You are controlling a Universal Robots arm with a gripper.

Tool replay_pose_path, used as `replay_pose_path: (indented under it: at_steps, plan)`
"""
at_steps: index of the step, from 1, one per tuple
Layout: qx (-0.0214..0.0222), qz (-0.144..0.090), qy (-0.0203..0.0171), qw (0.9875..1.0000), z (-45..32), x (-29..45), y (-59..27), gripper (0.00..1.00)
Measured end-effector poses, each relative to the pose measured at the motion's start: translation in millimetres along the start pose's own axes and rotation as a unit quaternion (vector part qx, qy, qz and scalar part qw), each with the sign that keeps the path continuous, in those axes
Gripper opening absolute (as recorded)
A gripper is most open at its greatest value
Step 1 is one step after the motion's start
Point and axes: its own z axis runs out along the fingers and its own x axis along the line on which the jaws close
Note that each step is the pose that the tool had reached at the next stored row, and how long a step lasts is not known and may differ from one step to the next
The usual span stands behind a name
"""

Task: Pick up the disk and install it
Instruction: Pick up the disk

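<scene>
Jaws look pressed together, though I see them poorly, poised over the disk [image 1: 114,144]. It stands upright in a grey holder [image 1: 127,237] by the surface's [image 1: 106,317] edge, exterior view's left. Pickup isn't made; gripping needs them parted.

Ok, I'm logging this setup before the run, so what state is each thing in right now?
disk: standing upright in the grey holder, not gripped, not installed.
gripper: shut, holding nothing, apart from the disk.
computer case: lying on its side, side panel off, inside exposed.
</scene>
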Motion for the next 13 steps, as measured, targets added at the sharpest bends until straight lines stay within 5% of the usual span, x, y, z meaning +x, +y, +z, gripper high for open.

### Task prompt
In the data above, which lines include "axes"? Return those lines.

### Output
Measured end-effector poses, each relative to the pose measured at the motion's start: translation in millimetres along the start pose's own axes and rotation as a unit quaternion (vector part qx, qy, qz and scalar part qw), each with the sign that keeps the path continuous, in those axes
Point and axes: its own z axis runs out along the fingers and its own x axis along the line on which the jaws close

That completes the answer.